Inferring the Speaker's Cost Function

By Dickson

Every time we decide to speak, we exert effort to convey information or engage in social behavior. We can call this effort exerted the cost of the utterance. Intuitively, we know that every utterance is spoken with some cost, but how does cost influence our reasoning about the utterances of our conversational partner? How might we reason about the cost of the utterances we hear? In this Rational Speech Act (RSA) model, I explore how a listener might reason about the cost function that the speaker is using.

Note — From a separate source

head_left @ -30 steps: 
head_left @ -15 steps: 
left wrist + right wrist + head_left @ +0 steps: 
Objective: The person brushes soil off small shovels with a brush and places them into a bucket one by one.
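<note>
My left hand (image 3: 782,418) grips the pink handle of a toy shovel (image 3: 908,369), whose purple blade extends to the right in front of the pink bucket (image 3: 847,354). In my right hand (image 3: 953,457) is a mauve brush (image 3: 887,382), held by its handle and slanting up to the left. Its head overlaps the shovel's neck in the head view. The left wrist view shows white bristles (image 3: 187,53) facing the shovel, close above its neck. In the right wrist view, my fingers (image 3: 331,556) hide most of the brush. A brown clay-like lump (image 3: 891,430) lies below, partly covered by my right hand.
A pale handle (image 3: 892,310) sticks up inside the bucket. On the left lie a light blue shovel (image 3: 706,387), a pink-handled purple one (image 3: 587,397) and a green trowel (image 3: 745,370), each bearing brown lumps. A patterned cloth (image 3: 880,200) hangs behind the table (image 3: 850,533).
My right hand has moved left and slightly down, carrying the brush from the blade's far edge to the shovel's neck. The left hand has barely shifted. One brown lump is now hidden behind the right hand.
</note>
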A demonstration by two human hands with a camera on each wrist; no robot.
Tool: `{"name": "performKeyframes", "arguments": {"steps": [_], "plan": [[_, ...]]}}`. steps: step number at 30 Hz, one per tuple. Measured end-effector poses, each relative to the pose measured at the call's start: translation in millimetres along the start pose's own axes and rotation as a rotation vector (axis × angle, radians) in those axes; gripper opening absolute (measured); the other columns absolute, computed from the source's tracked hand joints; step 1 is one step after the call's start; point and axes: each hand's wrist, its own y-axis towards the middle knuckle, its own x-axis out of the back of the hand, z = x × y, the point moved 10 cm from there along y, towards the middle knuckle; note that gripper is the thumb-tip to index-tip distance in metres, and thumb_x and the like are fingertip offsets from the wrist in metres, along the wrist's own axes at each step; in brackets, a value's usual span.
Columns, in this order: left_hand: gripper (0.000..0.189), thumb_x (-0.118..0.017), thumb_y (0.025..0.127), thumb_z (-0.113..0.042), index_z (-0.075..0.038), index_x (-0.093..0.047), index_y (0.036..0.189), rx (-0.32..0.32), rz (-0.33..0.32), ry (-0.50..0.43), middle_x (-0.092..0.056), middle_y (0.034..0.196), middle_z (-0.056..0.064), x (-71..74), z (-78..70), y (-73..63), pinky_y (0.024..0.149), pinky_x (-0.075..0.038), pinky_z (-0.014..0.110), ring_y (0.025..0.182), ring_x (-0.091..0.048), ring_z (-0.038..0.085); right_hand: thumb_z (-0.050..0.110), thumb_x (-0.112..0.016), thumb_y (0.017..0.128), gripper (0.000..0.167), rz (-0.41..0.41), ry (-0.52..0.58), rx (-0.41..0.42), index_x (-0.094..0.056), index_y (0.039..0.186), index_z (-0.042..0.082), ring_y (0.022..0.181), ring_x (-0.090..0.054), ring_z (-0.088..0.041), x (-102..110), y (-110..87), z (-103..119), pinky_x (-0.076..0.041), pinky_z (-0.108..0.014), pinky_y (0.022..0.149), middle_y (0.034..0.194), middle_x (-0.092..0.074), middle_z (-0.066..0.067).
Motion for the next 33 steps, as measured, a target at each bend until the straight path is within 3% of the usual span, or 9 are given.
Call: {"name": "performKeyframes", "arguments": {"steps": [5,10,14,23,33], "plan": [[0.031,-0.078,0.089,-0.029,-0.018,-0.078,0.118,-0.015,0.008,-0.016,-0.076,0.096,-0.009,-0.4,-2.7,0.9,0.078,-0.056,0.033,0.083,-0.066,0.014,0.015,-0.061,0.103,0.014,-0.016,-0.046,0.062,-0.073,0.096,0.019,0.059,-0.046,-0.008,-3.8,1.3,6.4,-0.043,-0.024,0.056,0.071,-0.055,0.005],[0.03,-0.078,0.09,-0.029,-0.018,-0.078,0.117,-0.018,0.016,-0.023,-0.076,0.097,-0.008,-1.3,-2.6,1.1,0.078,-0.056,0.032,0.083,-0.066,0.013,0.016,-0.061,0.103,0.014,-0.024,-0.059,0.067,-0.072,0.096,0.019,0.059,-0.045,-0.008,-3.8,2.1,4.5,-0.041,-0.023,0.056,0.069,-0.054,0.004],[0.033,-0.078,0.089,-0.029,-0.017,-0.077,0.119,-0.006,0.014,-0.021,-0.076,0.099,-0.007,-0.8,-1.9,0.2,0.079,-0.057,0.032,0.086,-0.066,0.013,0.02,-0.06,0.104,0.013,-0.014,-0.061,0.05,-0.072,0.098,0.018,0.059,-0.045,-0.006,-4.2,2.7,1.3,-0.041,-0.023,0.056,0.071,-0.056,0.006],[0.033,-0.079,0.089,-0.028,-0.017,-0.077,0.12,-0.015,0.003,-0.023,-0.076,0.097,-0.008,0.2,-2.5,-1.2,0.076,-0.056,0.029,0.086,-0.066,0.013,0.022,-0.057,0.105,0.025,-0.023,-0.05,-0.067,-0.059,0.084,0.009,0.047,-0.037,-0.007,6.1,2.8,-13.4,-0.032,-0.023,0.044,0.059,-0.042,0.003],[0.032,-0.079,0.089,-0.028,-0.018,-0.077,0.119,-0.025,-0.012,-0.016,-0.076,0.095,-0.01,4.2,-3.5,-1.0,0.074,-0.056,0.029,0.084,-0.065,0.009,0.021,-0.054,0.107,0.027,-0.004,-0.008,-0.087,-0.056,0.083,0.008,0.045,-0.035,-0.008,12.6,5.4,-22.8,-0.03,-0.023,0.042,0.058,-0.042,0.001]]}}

We begin with an introduction to the RSA framework. The RSA framework posits that when comprehending utterances from a conversational partner, a listener performs a recursive reasoning process. This pragmatic listener reasons about a cooperative speaker who is trying to communicate a state of the world to a literal listener. This recursive reasoning relies on Bayesian inference which ultimately allows the pragmatic listener to reason about the state of the world based on an utterance. We will first set up the world of our model, then explain the behavior of the three main layers of our model (literal listener, pragmatic speaker, and pragmatic listener).

To first explore our question of reasoning about cost in our RSA framework, we will assume the world of the vanilla RSA model: the listener and speaker are only communicating about three objects.

// set of states
var objects = [{color: "blue", shape: "square", string: "blue square"},
               {color: "blue", shape: "circle", string: "blue circle"},
               {color: "green", shape: "square", string: "green square"}]

In this reference game, the speaker will choose an utterance to communicate which of the objects they are referring to. We will then need to specify the possible utterances the speaker chooses from.

// set of utterances
var utterances = ["blue", "green", "square", "circle",
                  "blue square", "blue circle", "green square"]

In the original vanilla model, the speaker chose from the four one-word utterances. The cost of these one-word utterances might vary slightly based on how frequently the speaker uses them or the length, but to better explore reasoning about a cost function, I included the highly informative two-word utterances. We can reasonably assume that these two-word utterances are more costly than the one-word utterances, but the speaker will still face some pressure to use these costlier utterances because using them would guarantee that a literal listener would arrive at the intended object. We can contrast the two-word informativity with the one-word informativity as many of the one-word utterances can reference multiple objects leaving a listener uncertain about the intended object.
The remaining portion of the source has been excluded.